Children have a natural curiosity about the world around them. If they are growing up in a rich literacy environment full of books of all sorts, they will want to experience some of the things they see in the pictures. One of the best activities for helping young children to learn about our beautiful natural world is to allow them to see the growth cycle of plants. As adults we take the life cycles of plants and animals for granted, but when we introduce them to children we can, once again, enjoy the miracle of new life growing—a tiny seed growing into a tiny shoot, a seedling and then a mature plant.
Beans, radishes, or grass seed are good choices to begin with because they germinate very quickly. Planting in a clear plastic container allows the child to watch the development of the root structure below the soil as well as the growth above. Little science experiments such as giving one plant more light than another will give your little learner a chance to notice change over time and to learn that plants need certain nutrients to thrive. They may even begin to document growth over time with a simple chart or labeled drawing. The basis of good science is observation and then asking key questions about information observed. You can get your grandchild off to a great start as an observant learner by doing nothing more than planting a few seeds and then waiting for the exciting results.
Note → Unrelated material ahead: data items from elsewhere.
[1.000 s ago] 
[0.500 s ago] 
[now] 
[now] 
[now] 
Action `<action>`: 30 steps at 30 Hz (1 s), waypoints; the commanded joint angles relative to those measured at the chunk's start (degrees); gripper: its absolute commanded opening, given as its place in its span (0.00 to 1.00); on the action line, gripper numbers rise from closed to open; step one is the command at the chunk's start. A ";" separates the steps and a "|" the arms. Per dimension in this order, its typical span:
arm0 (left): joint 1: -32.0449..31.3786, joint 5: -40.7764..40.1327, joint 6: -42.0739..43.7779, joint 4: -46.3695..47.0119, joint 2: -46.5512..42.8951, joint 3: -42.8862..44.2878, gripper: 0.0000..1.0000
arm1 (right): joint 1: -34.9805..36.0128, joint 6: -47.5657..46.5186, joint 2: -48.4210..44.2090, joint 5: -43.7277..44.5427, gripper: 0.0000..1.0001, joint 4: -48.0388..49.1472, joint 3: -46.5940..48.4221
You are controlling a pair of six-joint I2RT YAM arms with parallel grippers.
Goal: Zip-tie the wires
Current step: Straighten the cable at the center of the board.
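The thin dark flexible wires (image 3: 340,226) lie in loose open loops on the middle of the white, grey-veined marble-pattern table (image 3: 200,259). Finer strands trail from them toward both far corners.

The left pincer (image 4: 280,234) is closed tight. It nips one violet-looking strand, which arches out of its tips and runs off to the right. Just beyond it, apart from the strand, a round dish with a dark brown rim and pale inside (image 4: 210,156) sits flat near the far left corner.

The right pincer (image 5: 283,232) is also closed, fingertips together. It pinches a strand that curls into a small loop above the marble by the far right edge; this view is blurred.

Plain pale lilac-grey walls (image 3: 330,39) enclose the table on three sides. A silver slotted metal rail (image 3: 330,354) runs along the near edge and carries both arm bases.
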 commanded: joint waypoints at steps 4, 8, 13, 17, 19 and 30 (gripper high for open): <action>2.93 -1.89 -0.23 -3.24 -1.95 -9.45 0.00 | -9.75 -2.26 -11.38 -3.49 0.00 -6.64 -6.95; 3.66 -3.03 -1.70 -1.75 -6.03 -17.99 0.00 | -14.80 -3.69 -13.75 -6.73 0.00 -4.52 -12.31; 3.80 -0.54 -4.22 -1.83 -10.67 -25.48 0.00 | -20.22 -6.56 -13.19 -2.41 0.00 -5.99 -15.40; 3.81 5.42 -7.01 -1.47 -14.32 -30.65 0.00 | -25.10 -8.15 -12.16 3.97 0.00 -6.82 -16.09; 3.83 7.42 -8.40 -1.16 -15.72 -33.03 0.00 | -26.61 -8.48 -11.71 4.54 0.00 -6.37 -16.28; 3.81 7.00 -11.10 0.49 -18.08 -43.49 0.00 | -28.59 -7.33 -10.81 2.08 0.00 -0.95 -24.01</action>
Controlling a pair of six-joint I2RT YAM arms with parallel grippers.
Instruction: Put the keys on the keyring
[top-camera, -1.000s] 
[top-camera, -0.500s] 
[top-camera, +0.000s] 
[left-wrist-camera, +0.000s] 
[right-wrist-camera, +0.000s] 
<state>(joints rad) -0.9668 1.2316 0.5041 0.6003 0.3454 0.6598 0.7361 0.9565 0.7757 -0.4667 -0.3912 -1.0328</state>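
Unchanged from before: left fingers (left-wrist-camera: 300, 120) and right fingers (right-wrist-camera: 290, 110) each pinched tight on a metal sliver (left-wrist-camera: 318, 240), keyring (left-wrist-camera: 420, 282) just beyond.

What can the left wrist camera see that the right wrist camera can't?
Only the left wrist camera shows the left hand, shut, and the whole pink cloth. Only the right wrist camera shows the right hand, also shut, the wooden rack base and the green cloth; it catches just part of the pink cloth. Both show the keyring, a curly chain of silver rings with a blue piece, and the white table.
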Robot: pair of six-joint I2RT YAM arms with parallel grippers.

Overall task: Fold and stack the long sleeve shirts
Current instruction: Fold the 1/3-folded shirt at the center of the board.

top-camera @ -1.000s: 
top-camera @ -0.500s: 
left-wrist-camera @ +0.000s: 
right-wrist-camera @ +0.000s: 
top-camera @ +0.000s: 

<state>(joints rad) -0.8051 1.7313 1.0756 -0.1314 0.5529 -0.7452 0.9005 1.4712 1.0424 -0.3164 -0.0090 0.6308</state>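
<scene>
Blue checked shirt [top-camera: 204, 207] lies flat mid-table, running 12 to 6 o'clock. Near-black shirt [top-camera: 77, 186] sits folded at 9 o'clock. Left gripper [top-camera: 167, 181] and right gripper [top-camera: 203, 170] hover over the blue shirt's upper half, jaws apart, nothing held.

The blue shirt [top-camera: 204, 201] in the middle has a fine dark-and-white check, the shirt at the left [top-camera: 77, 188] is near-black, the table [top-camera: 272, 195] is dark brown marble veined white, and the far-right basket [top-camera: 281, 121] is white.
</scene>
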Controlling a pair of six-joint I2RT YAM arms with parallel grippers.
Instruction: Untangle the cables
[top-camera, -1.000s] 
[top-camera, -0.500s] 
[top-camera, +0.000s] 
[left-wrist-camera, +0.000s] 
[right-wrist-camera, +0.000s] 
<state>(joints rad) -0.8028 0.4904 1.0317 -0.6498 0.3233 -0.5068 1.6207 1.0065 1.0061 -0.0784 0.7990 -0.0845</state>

Here are some excellent books to use as you have fun with plants and seeds:
The Carrot Seed by Ruth Krauss
Planting a Rainbow by Lois Ehlert
City Green by DyAnne DiSalvo-Ryan
The Surprise Garden by Zoe Hall
Growing Vegetable Soup by Lois Ehlert
Sunflower House by Eve Bunting
NON-FICTION (How to books):
Roots, Shoots, Buckets and Boots by Sharon Lovejoy
The Children’s Kitchen Garden by Georgeanne Brennan
Gardening Wizardry for Kids by L. Patricia Kite
Grow Your Own Pizza by Constance Hardesty
Finally, you must try the classic:
I Can Read book by Millicent Selsam entitled Seeds and More Seeds. In this easy-to-read book young Benny begins to wonder about seeds. What are they, how do they grow and what will they turn into?
Read this simple book to your grandchild, or better yet, allow him or her to read it to you, and then watch as enthusiasm for getting out into nature grows into a passion for planting and watching things grow!